» **ACTION ITEM**: Find the lines in the records that carry the word "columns". Copy each one.

*-*-*

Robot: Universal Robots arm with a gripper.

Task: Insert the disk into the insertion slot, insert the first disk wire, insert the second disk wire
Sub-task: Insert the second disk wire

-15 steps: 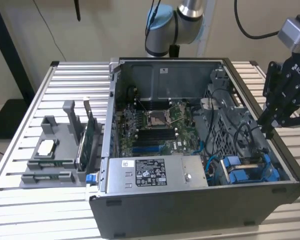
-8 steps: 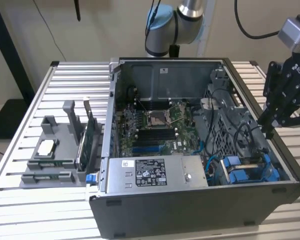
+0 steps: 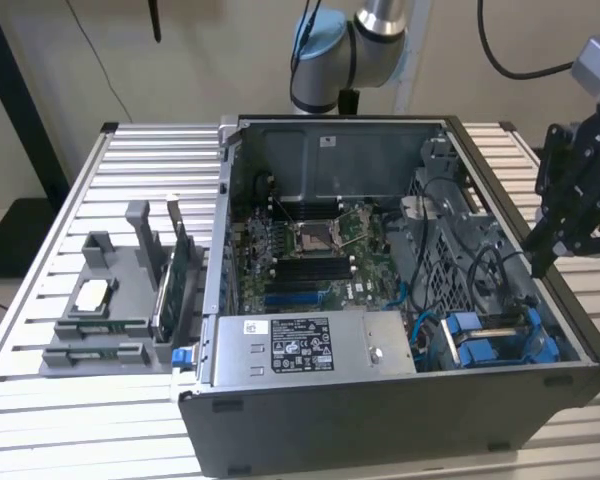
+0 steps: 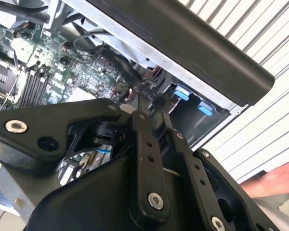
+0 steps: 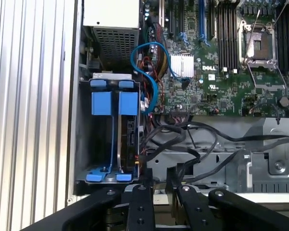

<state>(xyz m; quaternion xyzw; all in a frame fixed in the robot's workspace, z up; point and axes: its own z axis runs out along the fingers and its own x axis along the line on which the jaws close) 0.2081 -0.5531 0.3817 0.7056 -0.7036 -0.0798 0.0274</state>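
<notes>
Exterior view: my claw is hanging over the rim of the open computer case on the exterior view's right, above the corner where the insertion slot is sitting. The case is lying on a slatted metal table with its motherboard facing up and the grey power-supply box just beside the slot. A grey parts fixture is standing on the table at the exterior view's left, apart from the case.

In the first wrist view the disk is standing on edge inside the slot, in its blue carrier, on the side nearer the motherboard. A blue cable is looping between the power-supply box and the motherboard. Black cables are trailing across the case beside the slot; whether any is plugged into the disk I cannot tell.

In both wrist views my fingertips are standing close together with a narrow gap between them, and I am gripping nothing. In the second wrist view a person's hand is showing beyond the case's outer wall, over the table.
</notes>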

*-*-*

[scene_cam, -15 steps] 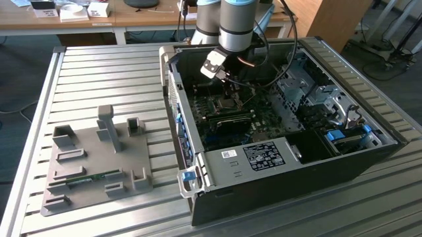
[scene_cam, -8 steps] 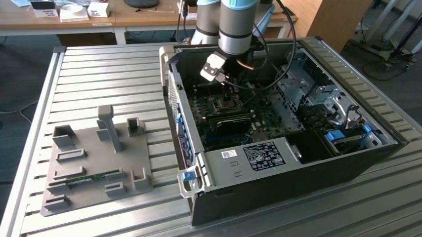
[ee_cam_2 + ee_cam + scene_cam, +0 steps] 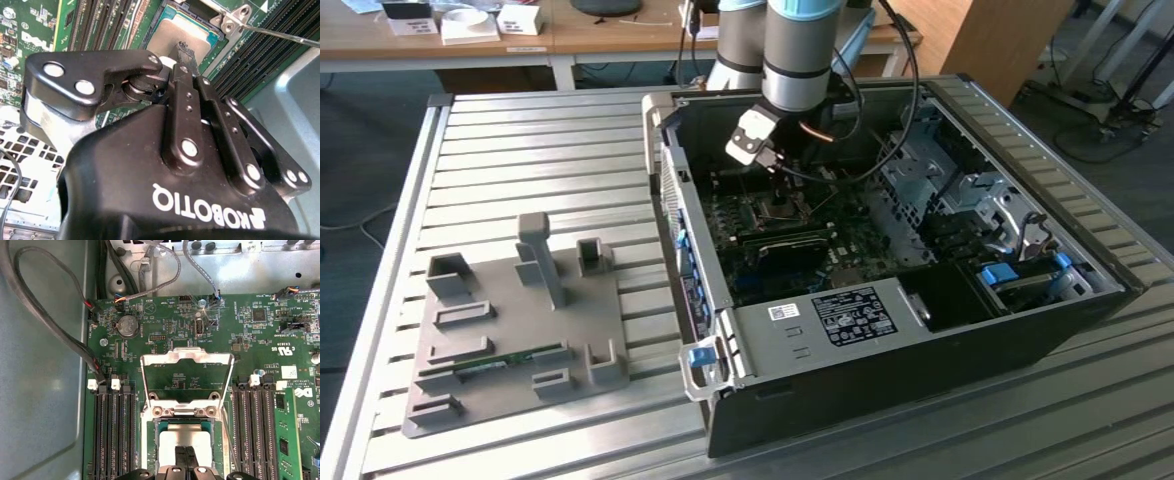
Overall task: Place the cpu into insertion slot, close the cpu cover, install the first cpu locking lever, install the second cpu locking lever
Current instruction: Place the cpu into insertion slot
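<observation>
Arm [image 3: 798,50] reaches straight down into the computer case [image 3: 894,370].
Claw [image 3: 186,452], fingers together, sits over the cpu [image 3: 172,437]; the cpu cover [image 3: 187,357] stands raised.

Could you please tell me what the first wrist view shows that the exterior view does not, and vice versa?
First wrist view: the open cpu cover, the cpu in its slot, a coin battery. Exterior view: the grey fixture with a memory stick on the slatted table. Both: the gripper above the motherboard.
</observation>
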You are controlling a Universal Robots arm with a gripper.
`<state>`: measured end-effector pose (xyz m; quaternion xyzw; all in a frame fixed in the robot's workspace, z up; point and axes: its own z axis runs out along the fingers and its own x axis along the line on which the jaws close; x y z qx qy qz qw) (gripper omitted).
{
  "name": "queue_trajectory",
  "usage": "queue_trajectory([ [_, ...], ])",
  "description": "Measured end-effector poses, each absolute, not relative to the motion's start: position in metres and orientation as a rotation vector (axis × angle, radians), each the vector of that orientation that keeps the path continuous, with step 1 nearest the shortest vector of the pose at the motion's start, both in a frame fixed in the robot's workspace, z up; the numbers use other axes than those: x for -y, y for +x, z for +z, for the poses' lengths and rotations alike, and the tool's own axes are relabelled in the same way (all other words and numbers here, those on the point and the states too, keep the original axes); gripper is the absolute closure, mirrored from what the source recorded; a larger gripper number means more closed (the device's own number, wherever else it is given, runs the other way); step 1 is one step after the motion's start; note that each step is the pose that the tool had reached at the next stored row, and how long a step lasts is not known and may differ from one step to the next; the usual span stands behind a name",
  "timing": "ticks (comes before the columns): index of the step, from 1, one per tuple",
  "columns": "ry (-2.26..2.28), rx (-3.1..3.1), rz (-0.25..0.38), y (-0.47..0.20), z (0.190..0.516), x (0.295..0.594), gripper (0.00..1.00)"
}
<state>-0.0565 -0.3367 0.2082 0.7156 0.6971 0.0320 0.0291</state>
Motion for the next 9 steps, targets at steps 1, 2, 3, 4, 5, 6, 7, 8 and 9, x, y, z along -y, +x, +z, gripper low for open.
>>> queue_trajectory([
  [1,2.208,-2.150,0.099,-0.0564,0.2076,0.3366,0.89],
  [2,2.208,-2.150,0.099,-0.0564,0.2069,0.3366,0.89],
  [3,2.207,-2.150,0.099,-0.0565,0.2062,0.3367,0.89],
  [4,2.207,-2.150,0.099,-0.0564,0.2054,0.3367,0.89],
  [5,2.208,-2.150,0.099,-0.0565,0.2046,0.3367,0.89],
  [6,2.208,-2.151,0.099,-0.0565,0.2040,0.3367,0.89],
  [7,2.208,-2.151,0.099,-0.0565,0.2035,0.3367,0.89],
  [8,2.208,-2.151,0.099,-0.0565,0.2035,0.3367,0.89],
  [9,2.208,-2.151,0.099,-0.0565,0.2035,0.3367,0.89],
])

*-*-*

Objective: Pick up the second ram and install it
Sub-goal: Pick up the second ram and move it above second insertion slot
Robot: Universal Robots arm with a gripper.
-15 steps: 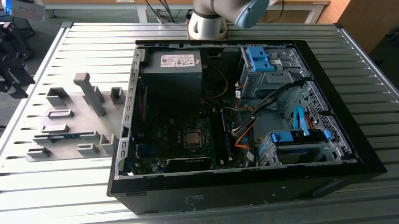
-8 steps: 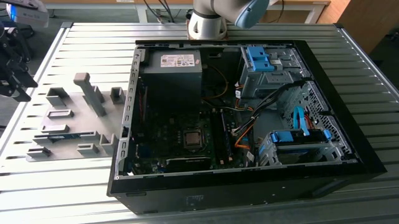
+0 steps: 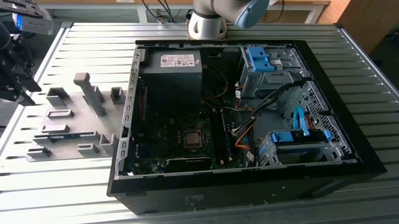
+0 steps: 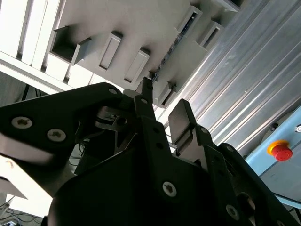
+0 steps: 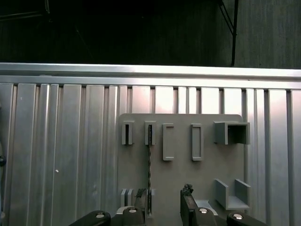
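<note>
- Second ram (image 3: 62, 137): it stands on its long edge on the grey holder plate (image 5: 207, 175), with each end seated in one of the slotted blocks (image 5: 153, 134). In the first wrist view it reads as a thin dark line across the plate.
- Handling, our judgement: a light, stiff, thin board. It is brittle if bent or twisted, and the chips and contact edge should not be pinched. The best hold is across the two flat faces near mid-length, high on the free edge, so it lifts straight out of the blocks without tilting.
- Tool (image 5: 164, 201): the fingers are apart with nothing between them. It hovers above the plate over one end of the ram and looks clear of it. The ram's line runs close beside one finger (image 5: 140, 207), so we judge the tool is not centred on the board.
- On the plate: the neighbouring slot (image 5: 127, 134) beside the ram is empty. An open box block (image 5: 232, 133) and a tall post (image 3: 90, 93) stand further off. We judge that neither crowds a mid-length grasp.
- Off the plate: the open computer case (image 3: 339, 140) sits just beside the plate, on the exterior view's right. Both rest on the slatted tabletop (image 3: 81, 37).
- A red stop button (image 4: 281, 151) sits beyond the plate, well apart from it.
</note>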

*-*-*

» **RESPONSE**:
  "timing": "ticks (comes before the columns): index of the step, from 1, one per tuple",
  "columns": "ry (-2.26..2.28), rx (-3.1..3.1), rz (-0.25..0.38), y (-0.47..0.20), z (0.190..0.516), x (0.295..0.594), gripper (0.00..1.00)"

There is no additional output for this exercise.